While it is an essential tool to have at our disposal to discipline or prevent monopolies, one limitation of the antitrust approach is that it can fail to adequately address commercial excesses in America’s communication systems. The ire of anti-monopoly activists is often directed more at the lack of competition that ISPs face and less toward the commercial values underpinning corporate power. In this approach, critical questions about how the internet should be governed are still largely delegated to the market.
A second approach is to impose strict public interest regulations on ISPs.5 Monopolies—especially natural monopolies—are typically obliged to abide by a social contract in which they are required to provide for critical social needs in exchange for the right to operate at scale. Telephone and cable firms have gradually been allowed to shed these responsibilities to the public as a result of the liberalization of the telecommunications industry over the last three decades. Yet it is important to remember that ISPs are not granting us access to some private luxury; they are instead merely temporary managers of a critical infrastructure that provides a public service we all require. We as a society grant them the privilege to profit from this public good, but only if they continue to serve us accordingly. In many ways, net neutrality protections fall within this category of public interest regulation. A long history of policy battles demonstrates that communication monopolies have been very successful in weakening these regulations over time.
The third strategy is to create truly public alternatives to corporate internet service providers. Although opponents of municipal broadband like Republican FCC commissioner Michael O’Rielly frame these initiatives as inimical to the American free market tradition—calling it “a perverse form of socialism”—there is also a long history in America of managing essential utilities such as water, sewage, and electricity at the municipal level.6 As we saw in chapter 1, previous generations of Americans advocated for municipalizing and nationalizing telecommunication services. Similarly, Franklin Delano Roosevelt argued that “where a community … is not satisfied with the service rendered or the rates charged by the private utility, it has the undeniable basic right … to set up, after a fair referendum to its voters has been had, its own governmentally owned and operated service.” Roosevelt characterized this right as “a ‘birch rod’ in the cupboard to be taken out and used only when the ‘child’ gets beyond the point where a mere scolding does no good.”7
Compared with most other leading democracies, the United States is weak in all three areas discussed above: breaking up monopolies, regulating monopolies, and creating public alternatives. Nonetheless, this last approach offers, in our view, the best chance to circumvent the stranglehold of corporate monopolies over last-mile access to the internet. The “public option” is worth closer attention.

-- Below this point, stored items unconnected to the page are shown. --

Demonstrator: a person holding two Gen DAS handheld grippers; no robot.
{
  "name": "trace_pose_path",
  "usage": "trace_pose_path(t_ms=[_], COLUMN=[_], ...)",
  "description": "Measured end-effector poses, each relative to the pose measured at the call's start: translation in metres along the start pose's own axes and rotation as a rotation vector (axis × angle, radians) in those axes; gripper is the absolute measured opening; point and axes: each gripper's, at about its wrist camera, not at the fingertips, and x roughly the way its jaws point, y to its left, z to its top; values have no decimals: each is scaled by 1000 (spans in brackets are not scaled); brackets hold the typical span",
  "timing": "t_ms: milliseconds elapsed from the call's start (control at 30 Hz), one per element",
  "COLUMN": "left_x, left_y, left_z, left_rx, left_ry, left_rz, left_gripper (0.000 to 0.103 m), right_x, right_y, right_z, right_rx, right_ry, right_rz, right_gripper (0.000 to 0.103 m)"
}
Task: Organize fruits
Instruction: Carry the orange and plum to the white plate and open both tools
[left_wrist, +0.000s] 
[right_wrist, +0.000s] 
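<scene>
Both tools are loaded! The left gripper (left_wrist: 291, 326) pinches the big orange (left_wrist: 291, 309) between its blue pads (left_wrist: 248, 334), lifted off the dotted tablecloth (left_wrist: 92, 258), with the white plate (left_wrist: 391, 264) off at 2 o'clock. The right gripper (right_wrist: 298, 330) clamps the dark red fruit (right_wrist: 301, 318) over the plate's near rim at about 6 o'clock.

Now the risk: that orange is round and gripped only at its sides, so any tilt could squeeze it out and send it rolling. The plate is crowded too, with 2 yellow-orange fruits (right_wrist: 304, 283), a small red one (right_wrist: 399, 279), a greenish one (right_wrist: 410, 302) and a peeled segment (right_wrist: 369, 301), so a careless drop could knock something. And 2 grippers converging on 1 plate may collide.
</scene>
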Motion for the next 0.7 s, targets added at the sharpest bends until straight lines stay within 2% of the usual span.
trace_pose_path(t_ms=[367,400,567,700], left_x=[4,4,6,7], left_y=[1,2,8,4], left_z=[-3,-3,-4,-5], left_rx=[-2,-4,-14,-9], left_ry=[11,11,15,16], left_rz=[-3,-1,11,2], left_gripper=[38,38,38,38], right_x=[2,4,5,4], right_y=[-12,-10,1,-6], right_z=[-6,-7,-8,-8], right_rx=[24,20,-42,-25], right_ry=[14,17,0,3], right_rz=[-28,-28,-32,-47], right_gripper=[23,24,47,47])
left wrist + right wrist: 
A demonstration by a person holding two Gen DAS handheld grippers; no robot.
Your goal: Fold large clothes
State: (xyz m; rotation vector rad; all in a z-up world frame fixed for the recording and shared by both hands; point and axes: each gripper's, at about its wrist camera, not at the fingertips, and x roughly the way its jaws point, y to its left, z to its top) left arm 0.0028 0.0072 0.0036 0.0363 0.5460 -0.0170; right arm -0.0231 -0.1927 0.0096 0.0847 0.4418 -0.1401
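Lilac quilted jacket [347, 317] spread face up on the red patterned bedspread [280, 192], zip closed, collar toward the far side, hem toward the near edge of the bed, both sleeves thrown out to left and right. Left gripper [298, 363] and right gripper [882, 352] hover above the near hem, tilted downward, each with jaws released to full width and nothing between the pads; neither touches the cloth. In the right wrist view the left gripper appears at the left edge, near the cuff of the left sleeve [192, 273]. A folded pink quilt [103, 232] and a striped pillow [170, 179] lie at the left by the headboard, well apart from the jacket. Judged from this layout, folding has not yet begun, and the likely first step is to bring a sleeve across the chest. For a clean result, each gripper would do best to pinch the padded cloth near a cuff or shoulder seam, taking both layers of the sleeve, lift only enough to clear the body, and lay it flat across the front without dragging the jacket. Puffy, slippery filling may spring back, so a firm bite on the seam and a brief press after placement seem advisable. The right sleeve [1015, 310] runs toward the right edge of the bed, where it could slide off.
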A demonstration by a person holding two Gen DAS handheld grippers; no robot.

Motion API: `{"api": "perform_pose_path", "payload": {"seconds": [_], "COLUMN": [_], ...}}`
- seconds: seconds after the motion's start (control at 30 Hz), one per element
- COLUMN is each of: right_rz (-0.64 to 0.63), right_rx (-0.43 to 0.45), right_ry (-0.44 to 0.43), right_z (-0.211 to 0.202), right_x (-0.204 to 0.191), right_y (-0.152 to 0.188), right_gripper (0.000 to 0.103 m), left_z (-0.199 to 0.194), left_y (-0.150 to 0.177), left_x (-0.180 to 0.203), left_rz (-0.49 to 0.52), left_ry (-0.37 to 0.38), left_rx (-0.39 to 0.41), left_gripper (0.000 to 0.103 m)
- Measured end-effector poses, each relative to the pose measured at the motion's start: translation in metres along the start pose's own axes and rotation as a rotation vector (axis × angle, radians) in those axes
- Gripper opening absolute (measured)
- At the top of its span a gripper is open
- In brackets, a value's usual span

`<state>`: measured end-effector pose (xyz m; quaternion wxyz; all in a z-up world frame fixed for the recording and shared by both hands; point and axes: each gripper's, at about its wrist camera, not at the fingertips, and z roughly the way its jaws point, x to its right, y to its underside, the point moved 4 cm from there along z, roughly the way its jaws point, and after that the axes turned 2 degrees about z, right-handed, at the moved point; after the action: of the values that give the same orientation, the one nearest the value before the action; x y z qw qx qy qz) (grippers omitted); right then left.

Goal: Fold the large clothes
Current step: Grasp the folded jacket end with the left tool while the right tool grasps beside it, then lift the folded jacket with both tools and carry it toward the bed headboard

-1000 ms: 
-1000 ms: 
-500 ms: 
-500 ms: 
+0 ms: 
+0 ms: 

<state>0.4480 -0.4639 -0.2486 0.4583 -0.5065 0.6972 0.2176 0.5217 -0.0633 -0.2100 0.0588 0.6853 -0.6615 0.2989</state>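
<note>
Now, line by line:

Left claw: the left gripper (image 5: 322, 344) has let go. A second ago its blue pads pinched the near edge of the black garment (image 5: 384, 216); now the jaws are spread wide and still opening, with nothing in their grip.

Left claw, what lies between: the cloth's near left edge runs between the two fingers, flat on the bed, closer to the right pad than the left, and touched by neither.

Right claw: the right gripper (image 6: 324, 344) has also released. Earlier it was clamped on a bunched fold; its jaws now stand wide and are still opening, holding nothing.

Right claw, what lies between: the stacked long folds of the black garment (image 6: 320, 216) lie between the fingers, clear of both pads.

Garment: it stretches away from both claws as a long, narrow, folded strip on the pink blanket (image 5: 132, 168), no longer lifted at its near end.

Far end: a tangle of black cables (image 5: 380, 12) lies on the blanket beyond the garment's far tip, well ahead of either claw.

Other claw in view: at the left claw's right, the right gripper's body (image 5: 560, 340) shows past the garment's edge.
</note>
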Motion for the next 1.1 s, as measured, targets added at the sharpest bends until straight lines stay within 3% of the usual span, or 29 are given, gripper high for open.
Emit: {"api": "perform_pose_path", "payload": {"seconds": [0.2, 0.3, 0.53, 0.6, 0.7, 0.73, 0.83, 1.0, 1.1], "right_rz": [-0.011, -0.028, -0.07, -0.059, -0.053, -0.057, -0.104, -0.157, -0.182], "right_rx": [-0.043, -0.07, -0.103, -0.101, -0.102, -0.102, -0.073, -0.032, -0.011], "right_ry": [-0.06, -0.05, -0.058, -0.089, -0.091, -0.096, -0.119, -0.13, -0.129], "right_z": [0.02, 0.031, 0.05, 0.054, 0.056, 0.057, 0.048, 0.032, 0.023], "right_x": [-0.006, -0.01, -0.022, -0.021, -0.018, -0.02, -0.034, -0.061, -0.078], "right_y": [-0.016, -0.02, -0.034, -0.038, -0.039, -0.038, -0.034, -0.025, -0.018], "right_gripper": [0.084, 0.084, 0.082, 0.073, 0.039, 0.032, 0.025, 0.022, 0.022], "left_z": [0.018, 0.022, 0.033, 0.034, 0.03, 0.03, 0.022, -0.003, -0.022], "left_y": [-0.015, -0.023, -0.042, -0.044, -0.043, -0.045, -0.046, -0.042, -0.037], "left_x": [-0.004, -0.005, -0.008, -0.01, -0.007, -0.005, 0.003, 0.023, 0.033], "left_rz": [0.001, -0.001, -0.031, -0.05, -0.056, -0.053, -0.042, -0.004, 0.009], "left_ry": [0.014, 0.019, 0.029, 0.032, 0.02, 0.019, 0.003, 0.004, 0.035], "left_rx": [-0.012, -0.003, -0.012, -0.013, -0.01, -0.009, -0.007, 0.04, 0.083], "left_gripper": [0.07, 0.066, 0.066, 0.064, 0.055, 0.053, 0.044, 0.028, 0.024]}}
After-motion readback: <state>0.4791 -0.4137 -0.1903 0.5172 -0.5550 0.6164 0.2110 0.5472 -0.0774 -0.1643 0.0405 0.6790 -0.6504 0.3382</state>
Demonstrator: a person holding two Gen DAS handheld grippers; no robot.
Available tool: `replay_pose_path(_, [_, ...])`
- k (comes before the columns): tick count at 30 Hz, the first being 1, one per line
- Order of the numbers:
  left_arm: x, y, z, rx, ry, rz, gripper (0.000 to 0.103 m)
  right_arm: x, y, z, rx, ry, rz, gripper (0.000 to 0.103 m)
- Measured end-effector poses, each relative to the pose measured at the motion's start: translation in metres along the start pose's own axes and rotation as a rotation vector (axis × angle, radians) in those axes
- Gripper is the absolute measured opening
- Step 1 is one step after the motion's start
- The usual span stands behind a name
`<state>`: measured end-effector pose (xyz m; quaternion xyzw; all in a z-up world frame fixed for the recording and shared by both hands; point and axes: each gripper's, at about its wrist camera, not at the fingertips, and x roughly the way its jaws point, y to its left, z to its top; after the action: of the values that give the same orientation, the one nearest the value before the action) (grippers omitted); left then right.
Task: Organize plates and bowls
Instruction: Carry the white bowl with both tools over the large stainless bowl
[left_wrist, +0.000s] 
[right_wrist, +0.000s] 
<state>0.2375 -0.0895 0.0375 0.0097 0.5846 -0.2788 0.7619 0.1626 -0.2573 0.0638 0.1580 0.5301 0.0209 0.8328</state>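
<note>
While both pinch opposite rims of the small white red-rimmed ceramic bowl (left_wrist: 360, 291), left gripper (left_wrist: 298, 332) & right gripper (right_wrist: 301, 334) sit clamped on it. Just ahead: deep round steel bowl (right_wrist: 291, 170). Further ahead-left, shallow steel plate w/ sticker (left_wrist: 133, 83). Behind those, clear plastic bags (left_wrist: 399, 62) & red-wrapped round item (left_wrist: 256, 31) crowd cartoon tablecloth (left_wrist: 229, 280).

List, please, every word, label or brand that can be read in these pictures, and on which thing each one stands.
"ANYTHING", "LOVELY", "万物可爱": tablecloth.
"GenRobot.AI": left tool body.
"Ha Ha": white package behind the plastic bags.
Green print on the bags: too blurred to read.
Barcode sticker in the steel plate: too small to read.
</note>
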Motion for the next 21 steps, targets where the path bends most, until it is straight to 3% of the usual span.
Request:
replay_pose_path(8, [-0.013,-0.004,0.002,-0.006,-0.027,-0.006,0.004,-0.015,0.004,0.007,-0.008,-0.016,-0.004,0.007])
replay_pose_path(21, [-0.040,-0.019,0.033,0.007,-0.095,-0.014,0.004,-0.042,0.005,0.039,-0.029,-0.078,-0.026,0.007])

Following Roosevelt’s quite violent metaphor, public ownership of internet infrastructure should be seen as more than a “birch rod”—an internet service provider of last resort that is used to discipline out-of-control ISPs into offering more competitive pricing, upgrading their infrastructure, or expanding their service area. In fact, publicly owned and managed internet service is more than a threat to the broadband cartel: it can be a viable alternative to it. Removing the internet from the commercial market is the most surefire way of guaranteeing that the public interest is privileged above corporate profits. Indeed, this is traditionally how public goods—such as education—are treated in democratic societies. These services are too precious to leave entirely to the market.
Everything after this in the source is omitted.